▶ Exercise requirements: Where a picture appears, leave it out; copy everything else in the records exactly.

▶ Stored data:
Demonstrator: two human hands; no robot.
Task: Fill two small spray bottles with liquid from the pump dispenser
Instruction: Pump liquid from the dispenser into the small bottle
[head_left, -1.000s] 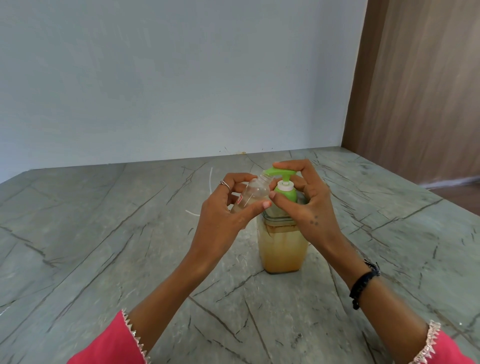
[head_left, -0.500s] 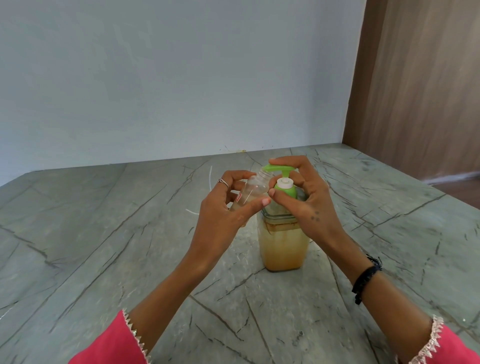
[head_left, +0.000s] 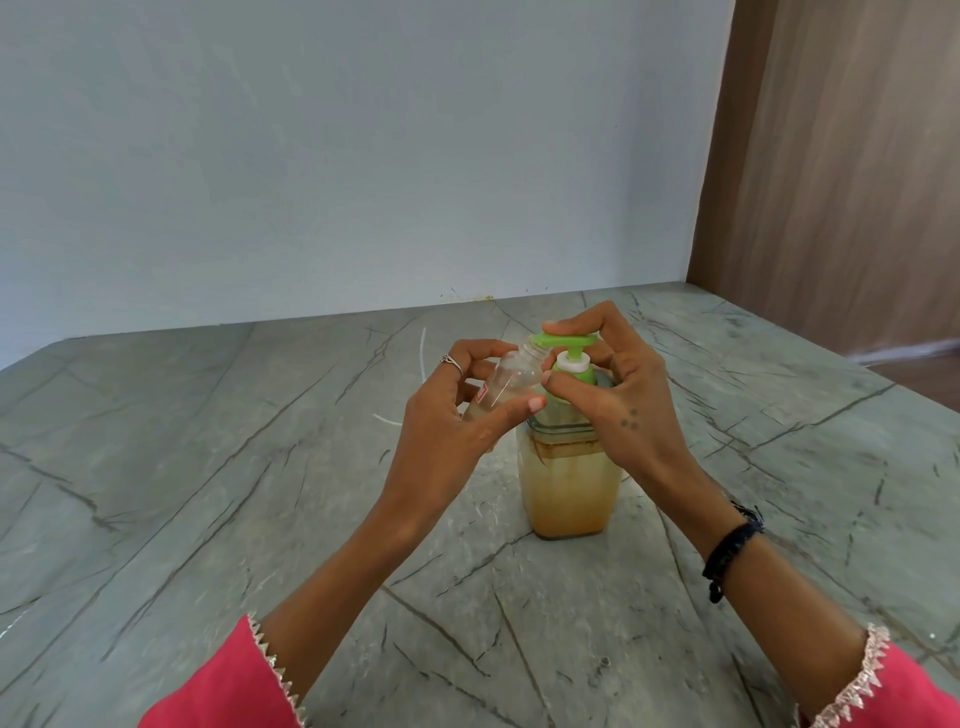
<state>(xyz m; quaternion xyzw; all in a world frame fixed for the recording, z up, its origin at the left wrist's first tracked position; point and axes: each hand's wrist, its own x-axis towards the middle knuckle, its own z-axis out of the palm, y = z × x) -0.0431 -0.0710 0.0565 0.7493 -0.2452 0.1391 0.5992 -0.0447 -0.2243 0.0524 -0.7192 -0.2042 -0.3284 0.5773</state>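
Observation:
A clear pump dispenser (head_left: 569, 488) with amber liquid stands on the stone counter, topped by a green pump head (head_left: 569, 342). My right hand (head_left: 618, 400) grips the pump, index finger lying on top of the green head, thumb at its collar. My left hand (head_left: 457, 415) holds a small clear spray bottle (head_left: 506, 382) tilted, its open neck right under the green nozzle. A little amber liquid shows in the bottle's lower end. The second spray bottle is not visible.
A thin white tube (head_left: 423, 353) lies on the grey veined counter (head_left: 208, 493) behind my left hand. A pale wall closes the back, and a brown wooden panel (head_left: 841, 171) stands at the right.
The green pump head went down half a second ago and has risen again under my right index finger. The small bottle stays at the nozzle.

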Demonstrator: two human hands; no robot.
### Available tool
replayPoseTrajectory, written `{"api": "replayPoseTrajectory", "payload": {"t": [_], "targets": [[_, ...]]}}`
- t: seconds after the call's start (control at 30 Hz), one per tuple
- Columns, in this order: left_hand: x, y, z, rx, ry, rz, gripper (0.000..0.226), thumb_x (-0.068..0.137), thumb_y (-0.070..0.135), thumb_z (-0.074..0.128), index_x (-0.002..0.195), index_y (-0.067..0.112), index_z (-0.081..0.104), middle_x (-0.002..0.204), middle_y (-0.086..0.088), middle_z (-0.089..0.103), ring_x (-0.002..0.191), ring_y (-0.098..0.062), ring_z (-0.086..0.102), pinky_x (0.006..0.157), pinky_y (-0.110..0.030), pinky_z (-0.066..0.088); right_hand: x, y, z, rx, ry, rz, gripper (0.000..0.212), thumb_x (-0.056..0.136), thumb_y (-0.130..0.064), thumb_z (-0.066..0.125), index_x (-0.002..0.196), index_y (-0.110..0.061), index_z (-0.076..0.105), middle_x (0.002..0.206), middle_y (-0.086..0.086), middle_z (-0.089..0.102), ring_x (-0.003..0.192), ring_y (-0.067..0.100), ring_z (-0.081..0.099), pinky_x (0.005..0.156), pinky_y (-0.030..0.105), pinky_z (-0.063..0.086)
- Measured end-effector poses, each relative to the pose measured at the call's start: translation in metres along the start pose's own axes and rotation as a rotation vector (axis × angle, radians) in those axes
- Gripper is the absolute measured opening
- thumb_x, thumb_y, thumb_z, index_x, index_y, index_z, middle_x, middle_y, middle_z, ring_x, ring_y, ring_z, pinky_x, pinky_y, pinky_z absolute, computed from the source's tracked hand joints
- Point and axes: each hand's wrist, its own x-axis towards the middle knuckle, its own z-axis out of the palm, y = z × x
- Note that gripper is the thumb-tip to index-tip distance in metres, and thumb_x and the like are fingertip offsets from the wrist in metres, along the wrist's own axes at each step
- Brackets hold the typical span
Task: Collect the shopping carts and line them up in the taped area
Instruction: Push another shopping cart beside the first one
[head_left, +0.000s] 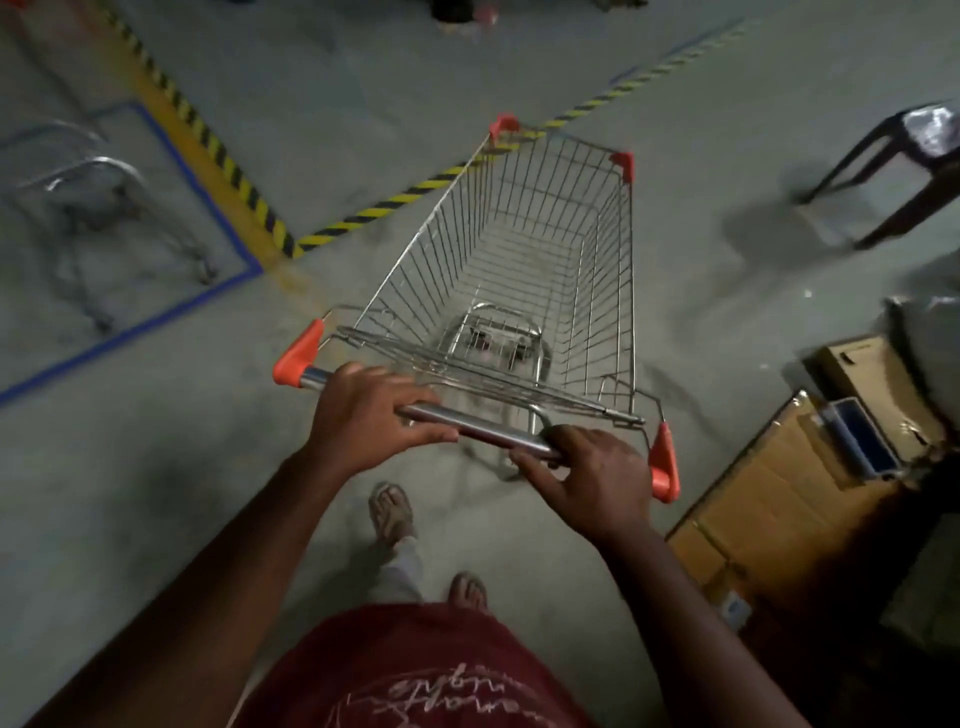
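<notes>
An empty wire shopping cart (524, 260) with orange corner caps stands in front of me, its nose pointing up and slightly right. My left hand (363, 410) grips the left part of its chrome handle bar (467, 428). My right hand (592, 478) holds the right part, fingers curled over the bar. The blue tape outline (208, 197) marks an area on the floor at the left. Inside it stands another cart (98, 208), blurred, with only its chrome frame clear.
Yellow-and-black hazard tape (218, 150) runs diagonally beside the blue outline, and a second strip (415, 192) passes under the cart's nose. Cardboard boxes (789, 499) are stacked close at the right. A dark plastic stool (904, 161) stands at the far right.
</notes>
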Motion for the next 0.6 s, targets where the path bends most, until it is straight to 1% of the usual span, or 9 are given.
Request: {"api": "replayPoseTrajectory", "payload": {"t": [0.13, 0.2, 0.3, 0.43, 0.6], "targets": [[-0.070, 0.002, -0.015, 0.010, 0.053, -0.178, 0.058, 0.072, 0.090, 0.062, 0.096, 0.039, 0.079, 0.085, 0.017, 0.076, 0.083, -0.009, 0.070, 0.083, -0.035, 0.045, -0.018, -0.034, 0.002, 0.026, -0.031, -0.075, 0.061, 0.089, -0.085, 0.046, 0.091, -0.030, 0.072, 0.072, -0.006, 0.069, 0.071, 0.019, 0.069, 0.060, 0.034, 0.050], [-0.107, 0.001, -0.022, 0.020, 0.079, -0.253, 0.057, 0.070, 0.089, 0.065, 0.093, 0.039, 0.079, 0.081, 0.017, 0.073, 0.081, -0.008, 0.069, 0.082, -0.035, 0.046, -0.031, -0.053, 0.003, 0.051, -0.037, -0.120, 0.061, 0.088, -0.086, 0.048, 0.087, -0.030, 0.072, 0.067, -0.006, 0.067, 0.066, 0.019, 0.068, 0.057, 0.034, 0.049], [-0.163, 0.000, -0.034, 0.061, 0.089, -0.370, 0.058, 0.069, 0.091, 0.064, 0.090, 0.038, 0.079, 0.077, 0.018, 0.071, 0.078, -0.006, 0.066, 0.080, -0.034, 0.043, -0.050, -0.085, 0.006, 0.053, -0.051, -0.212, 0.062, 0.087, -0.086, 0.050, 0.084, -0.029, 0.072, 0.061, -0.007, 0.064, 0.059, 0.018, 0.065, 0.053, 0.030, 0.046], [-0.229, -0.014, -0.054, 0.051, 0.137, -0.461, 0.055, 0.068, 0.089, 0.069, 0.089, 0.039, 0.079, 0.078, 0.020, 0.073, 0.078, -0.004, 0.067, 0.081, -0.033, 0.044, -0.069, -0.137, 0.012, 0.048, -0.049, -0.337, 0.059, 0.089, -0.083, 0.052, 0.080, -0.027, 0.070, 0.059, -0.008, 0.061, 0.055, 0.018, 0.062, 0.051, 0.028, 0.045], [-0.312, -0.041, -0.079, 0.031, 0.195, -0.561, 0.056, 0.067, 0.090, 0.069, 0.088, 0.039, 0.079, 0.078, 0.018, 0.074, 0.078, -0.005, 0.069, 0.081, -0.033, 0.046, -0.093, -0.211, 0.024, 0.040, -0.086, -0.421, 0.062, 0.090, -0.083, 0.047, 0.079, -0.026, 0.069, 0.062, -0.007, 0.061, 0.056, 0.017, 0.060, 0.052, 0.030, 0.044]]}}
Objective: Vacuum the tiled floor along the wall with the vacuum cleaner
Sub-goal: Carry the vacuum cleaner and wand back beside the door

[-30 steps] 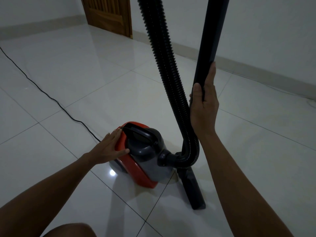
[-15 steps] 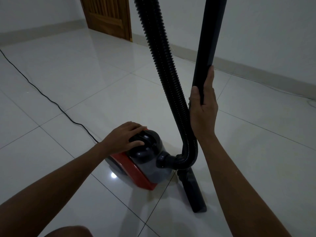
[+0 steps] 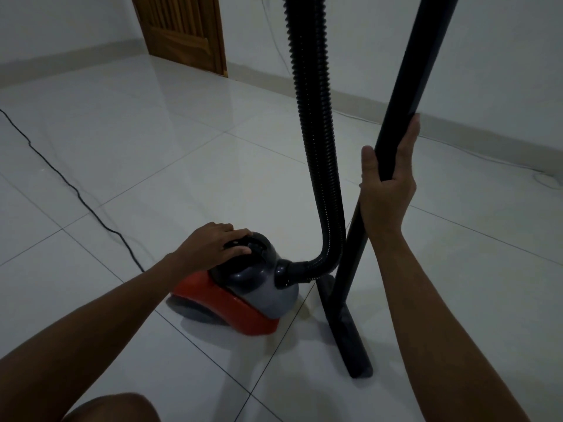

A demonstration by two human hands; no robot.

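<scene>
Left hand [image 3: 213, 245] now gripping vacuum cleaner [image 3: 240, 287] handle, right hand [image 3: 387, 190] clasping wand [image 3: 405, 95]

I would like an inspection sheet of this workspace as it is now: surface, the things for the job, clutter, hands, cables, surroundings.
Surface: glossy white tiled floor, dim light.
Job's things: red and grey vacuum cleaner on the floor; ribbed hose rises from its front; black wand stands nearly upright, floor nozzle on the tiles.
Clutter: nothing seen.
Hands: left hand rests on top of the cleaner, fingers curled over its handle; right hand grips the wand.
Cables: black cord runs across the floor to the cleaner.
Surroundings: white wall with baseboard, wooden door.
</scene>
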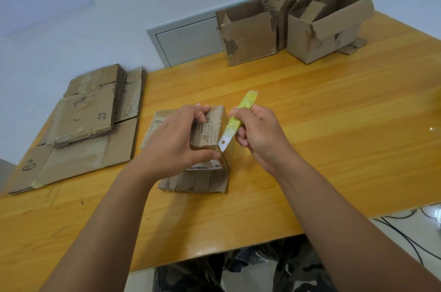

▶ Result of the exercise:
Demonstrator: two human hands; no robot.
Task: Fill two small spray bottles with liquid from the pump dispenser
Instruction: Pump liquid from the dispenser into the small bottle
[head_left, -1.000s] 
[head_left, -0.500s] 
[head_left, +0.000s] 
<state>(xyz m; quaternion xyzw; all in a world frame fixed for the recording, z up, its origin at the left wrist's first tracked position; point and axes: each hand's wrist, its own x-axis towards the middle knuckle, its own z-axis out of the palm, y = z × x) -0.0431 -0.0710 0.0565 0.7493 -0.2452 0.1391 0.5992 -0.0447 -0.2243 0.0524 -0.7192 -0.2042 -0.3284 0.5773</state>
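Observation:
A clear pump dispenser (head_left: 569, 488) with amber liquid stands on the stone counter, topped by a green pump head (head_left: 569, 342). My right hand (head_left: 618, 400) grips the pump, index finger lying on top of the green head, thumb at its collar. My left hand (head_left: 457, 415) holds a small clear spray bottle (head_left: 506, 382) tilted, its open neck right under the green nozzle. A little amber liquid shows in the bottle's lower end. The second spray bottle is not visible.
A thin white tube (head_left: 423, 353) lies on the grey veined counter (head_left: 208, 493) behind my left hand. A pale wall closes the back, and a brown wooden panel (head_left: 841, 171) stands at the right.
The green pump head went down half a second ago and has risen again under my right index finger. The small bottle stays at the nozzle.
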
Demonstrator: two human hands; no robot.
### Available tool
replayPoseTrajectory, written `{"api": "replayPoseTrajectory", "payload": {"t": [_], "targets": [[_, ...]]}}`
- t: seconds after the call's start (control at 30 Hz), one per tuple
- Columns, in this order: left_hand: x, y, z, rx, ry, rz, gripper (0.000..0.226), thumb_x (-0.068..0.137), thumb_y (-0.070..0.135), thumb_z (-0.074..0.128), index_x (-0.002..0.195), index_y (-0.067..0.112), index_z (-0.081..0.104), middle_x (-0.002..0.204), middle_y (-0.086..0.088), middle_z (-0.089..0.103), ring_x (-0.002..0.191), ring_y (-0.098..0.062), ring_z (-0.086..0.102), pinky_x (0.006..0.157), pinky_y (-0.110..0.030), pinky_z (-0.066..0.088); right_hand: x, y, z, rx, ry, rz, gripper (0.000..0.212), thumb_x (-0.056..0.136), thumb_y (-0.130..0.064), thumb_z (-0.066..0.125), index_x (-0.002..0.196), index_y (-0.110..0.061), index_z (-0.076..0.105), middle_x (0.002..0.206), middle_y (-0.086..0.086), middle_z (-0.089..0.102), ring_x (-0.003..0.192), ring_y (-0.067..0.100), ring_z (-0.081..0.099), pinky_x (0.005..0.156), pinky_y (-0.030..0.105), pinky_z (-0.063..0.086)
- Measured end-effector poses, each relative to the pose measured at the call's start: translation in metres along the start pose's own axes and rotation as a rotation vector (axis × angle, radians) in those axes
- Gripper is the absolute measured opening
- thumb_x, thumb_y, thumb_z, index_x, index_y, index_z, middle_x, middle_y, middle_z, ring_x, ring_y, ring_z, pinky_x, pinky_y, pinky_z absolute, computed from the source's tracked hand joints
- Point and axes: each hand's wrist, its own x-axis towards the middle knuckle, its own z-axis out of the palm, y = z × x
- Note that gripper is the thumb-tip to index-tip distance in metres, and thumb_x and the like are fingertip offsets from the wrist in metres, along the wrist's own axes at each step
- Brackets hold the typical span
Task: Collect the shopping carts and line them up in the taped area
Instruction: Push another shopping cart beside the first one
[head_left, +0.000s] 
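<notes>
An empty wire shopping cart (524, 260) with orange corner caps stands in front of me, its nose pointing up and slightly right. My left hand (363, 410) grips the left part of its chrome handle bar (467, 428). My right hand (592, 478) holds the right part, fingers curled over the bar. The blue tape outline (208, 197) marks an area on the floor at the left. Inside it stands another cart (98, 208), blurred, with only its chrome frame clear.
Yellow-and-black hazard tape (218, 150) runs diagonally beside the blue outline, and a second strip (415, 192) passes under the cart's nose. Cardboard boxes (789, 499) are stacked close at the right. A dark plastic stool (904, 161) stands at the far right.
</notes>
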Motion for the next 0.6 s, targets where the path bends most, until it is straight to 1% of the usual span, or 9 are given.
Request: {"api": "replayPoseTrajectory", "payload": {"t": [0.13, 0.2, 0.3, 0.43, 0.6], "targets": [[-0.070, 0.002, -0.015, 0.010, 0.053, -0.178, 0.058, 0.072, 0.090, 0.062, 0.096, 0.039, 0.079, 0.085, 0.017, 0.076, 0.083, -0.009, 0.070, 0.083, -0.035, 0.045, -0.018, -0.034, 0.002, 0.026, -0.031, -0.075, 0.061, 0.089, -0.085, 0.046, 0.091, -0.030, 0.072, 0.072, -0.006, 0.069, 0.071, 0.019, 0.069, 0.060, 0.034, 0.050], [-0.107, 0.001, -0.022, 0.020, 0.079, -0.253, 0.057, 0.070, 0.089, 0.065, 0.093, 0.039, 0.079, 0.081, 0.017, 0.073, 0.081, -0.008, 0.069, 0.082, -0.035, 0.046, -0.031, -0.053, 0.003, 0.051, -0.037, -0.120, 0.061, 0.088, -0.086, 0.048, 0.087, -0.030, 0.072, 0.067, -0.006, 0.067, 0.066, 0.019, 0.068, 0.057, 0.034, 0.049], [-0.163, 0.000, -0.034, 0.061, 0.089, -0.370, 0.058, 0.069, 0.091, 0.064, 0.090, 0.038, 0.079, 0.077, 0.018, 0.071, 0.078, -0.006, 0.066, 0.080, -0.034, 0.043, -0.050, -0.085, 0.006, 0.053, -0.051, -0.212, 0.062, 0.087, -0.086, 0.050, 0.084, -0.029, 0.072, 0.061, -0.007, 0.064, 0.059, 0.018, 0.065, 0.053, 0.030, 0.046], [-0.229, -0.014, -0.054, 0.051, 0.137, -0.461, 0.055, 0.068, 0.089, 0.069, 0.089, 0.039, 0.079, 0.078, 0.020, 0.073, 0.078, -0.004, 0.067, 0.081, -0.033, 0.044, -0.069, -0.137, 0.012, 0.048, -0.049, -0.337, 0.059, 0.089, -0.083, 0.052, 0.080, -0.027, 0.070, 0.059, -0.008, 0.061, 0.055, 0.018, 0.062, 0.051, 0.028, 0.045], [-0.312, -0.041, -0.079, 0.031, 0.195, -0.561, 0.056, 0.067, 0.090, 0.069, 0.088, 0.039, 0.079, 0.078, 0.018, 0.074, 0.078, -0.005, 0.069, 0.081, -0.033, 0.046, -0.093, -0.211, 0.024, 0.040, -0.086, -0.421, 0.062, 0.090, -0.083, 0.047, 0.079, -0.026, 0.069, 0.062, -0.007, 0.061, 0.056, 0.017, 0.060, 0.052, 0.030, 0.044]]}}
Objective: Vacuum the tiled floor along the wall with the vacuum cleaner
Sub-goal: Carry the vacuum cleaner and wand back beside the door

[-30 steps] 
[-15 steps] 
[+0 steps] 

A demonstration by two human hands; no robot.

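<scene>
Left hand [image 3: 213, 245] now gripping vacuum cleaner [image 3: 240, 287] handle, right hand [image 3: 387, 190] clasping wand [image 3: 405, 95]

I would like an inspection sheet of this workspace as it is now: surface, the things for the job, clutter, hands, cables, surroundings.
Surface: glossy white tiled floor, dim light.
Job's things: red and grey vacuum cleaner on the floor; ribbed hose rises from its front; black wand stands nearly upright, floor nozzle on the tiles.
Clutter: nothing seen.
Hands: left hand rests on top of the cleaner, fingers curled over its handle; right hand grips the wand.
Cables: black cord runs across the floor to the cleaner.
Surroundings: white wall with baseboard, wooden door.
</scene>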

The required output has now been supplied.